Выбрать главу

Вальтер Верндт открыл глаза. С трудом, с болью, медленно приходя в себя. Взгляд его упал на грязную плоскость над головой, на обломки серых камней. Он, очевидно, лежал на полу низкого подвала.

Он принужден был надолго закрыть глаза, так больно ему было от света. Но он все же заставил себя поднять свинцовые веки. Ему казалось, что его сетчатую оболочку режут раскаленными осколками стекла… Он медленно собирался с мыслями. Прежде всего, он стал соображать, где он может находиться. Но это утомляло его. Он снова погрузился в дремоту…

Он, должно быть, уже давно смотрел на потолок над головой!.. Кружение огненных точек и горение глаз прекратилось. Но мысли его все еще были под каким-то гнетом. Где он? Как попал он сюда? Он хотел встать, но руки его оказались крепко связанными за спиной. Ему не удавалось освободить их, несмотря на все усилия. Вдруг он понял: он связан. Он теперь ясно ощущал боль от веревок. Связан? Как это произошло? Воспоминание все еще не хотело приходить на помощь. Тотчас же снова начала болезненно ныть голова. Кого спросить? Неужели он один? Ему, наконец, удалось медленно, медленно повернуться на бок. Ему стало дурно, но он овладел собой.

— Эй! — пробормотал он заплетающимся языком. И еще раз: —Эй!

Звук его слов больно ударил ему в виски. С другого конца помещения послышалось радостное восклицание:

— Учитель!

Мгновение все было тихо. Что это такое?.. Голос ему казался знакомым.

— Учитель! — раздалось громче, настойчиво и встревоженно.

— Да! — ответил он. — Кто говорит со мной?

— Вы живы! Вы живы! — в голосе было ликование. — Это я, Вернер Нагель, — как вы себя чувствуете, милый, дорогой учитель?

Волна радости залила мозг Верндта. На мгновение мысли его замерли. Потом он испытал чувство, будто перед ним разрывались туманные завесы.

— Мне понемногу становится лучше, — ответил Верндт. Он болезненно напряг всю силу воли, чтобы проснуться. — Где мы? Как мы попали в эту комнату?

Нагель перекатился к нему, точно круглый тюк.

— Мы были в нашей лаборатории и поймали человека, которого вы, повидимому, знали…

— Постойте! — произнес Верндт. — Теперь я припоминаю. Я думал, что это был сон, от которого я только что проснулся. Это был профессор Кахин, не правда ли?

— Вы его так назвали.

— Но дальше я ничего не помню…

— Нас сшибли с ног. Очевидно, сначала меня, потом вас. Или обоих одновременно. Иначе я бы увидел, а я ничего не знаю.

— Я припоминаю. Кахин стоял, как окаменелый, черты его лица исказились… Потом я почувствовал удар. Очевидно, был еще один человек, которого мы не заметили…

— Да, настоящий великан. Черноволосый, атлетического сложения. Я видел его только втечение одного мгновения. Потом комната уж заплясала вокруг меня…

— Значит враги, преступники!.. — Мы находимся сейчас в городе Верндта?

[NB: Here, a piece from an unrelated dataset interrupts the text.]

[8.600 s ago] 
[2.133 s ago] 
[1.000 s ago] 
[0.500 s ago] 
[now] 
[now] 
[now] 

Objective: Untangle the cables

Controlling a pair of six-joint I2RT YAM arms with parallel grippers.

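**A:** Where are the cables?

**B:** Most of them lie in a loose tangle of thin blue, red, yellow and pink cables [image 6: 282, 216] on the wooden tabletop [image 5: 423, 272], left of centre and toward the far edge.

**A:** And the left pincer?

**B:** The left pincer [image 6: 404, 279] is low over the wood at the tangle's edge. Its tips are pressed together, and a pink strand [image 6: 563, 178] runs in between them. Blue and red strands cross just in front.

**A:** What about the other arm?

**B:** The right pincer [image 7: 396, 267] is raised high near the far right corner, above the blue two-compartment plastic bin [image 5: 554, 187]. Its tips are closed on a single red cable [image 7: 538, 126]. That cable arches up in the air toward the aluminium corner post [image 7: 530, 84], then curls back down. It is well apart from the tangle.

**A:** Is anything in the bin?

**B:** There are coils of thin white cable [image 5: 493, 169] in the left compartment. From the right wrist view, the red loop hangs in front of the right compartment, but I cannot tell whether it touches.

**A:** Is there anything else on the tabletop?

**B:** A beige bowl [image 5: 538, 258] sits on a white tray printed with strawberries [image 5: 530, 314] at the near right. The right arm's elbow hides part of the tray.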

— Нет. Нас куда-то увезли. Меня ударили, должно быть, не так сильно, как вас. Я очнулся от толчка и услышал голоса. К моему счастью, я мог только слегка приоткрыть глаза. Меня выносили из аэроплана. Я притворился мертвым и только старался замечать все из под опущенных век. Аэроплан, привезший нас, стоял на холме, над городом, который я, в своем положении, мог разглядеть только отчасти. Я увидел виллы среди кокосовых пальм и манговых деревьев. Дальше стояла мечеть и вокруг нея жалкие деревянные хижины индусов, а когда меня подняли, я увидел море. Нас несли через роскошный парк. Я заметил дерево, гигантские ветви которого свисали почти до земли. Под ним стояла каменная скамейка, на которой были вырезаны солнце, луна и корова…

— Знаки парсов. Солнце, луна, вода, огонь и священная корова. Эти знаки и море говорят, что мы в Бомбее. Что же было дальше?

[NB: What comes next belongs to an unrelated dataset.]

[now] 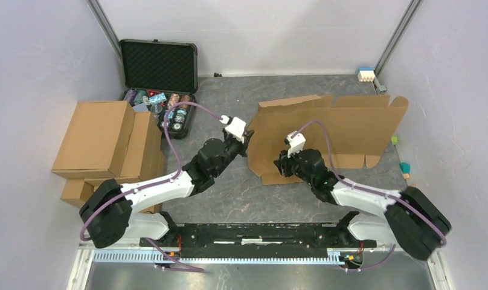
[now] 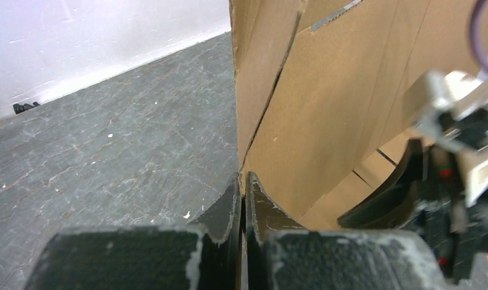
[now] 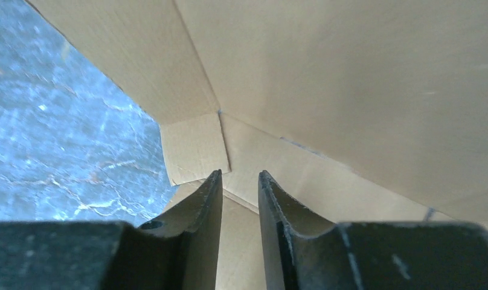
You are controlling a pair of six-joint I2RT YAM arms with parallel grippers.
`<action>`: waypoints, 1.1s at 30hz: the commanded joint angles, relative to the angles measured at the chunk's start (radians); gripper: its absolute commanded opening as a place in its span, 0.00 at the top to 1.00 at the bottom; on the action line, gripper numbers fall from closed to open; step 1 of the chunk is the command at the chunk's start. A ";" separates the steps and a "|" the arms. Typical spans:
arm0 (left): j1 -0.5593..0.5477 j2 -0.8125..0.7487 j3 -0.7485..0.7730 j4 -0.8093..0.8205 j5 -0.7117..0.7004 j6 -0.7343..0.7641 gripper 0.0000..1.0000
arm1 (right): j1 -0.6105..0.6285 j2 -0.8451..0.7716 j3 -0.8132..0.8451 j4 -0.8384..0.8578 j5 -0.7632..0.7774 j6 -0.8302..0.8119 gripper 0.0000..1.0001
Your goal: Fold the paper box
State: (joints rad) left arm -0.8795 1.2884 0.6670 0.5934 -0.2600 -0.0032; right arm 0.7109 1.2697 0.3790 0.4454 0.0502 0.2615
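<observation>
The dark marbled counter (image 1: 229, 187) carries everything here. The paper box (image 1: 350, 130) is a big die-cut sheet of brown cardboard with flaps and creases. It sits right of the middle and reaches toward the counter's right edge, with its left end standing up off the surface. A pile of ready-made brown cartons (image 1: 99, 139) is stacked against the left edge. Behind it, in the far left corner, an open black case (image 1: 159, 63) has its foam-lined lid raised and small coloured round pieces in its tray. The left arm reaches in to the sheet's left edge. There the left fingers (image 2: 226, 211) are pressed together, and the upright flap's edge runs straight down into their tips. They seem to pinch that edge, though the wrist view is too close to show the contact clearly. The right fingers (image 3: 205, 205) are over the sheet's near left corner. They stand a little apart with nothing between them, pointing at a crease beside a small tab. A few small coloured blocks (image 1: 404, 167) lie along the right edge.
</observation>
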 commanded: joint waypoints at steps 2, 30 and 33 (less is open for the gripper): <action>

— Нас понесли по ровному месту. Мне пришлось на время закрыть глаза. Мне казалось, что за мной наблюдают. Когда я снова осторожно приоткрыл веки, мы оказались на каменном мосту. Перед нами поднимались не особенно высокие, но закругленные, как бы в гигантском цирке, белоснежные стены. Я не заметил ни одного окна. Нас пронесли в низкую дверь. Потом мне, к сожалению, накинули на голову платок. Я почувствовал отвратительную вонь, но ничего не мог видеть. Когда же с меня сняли платок, мы оба уже лежали в этом подвале.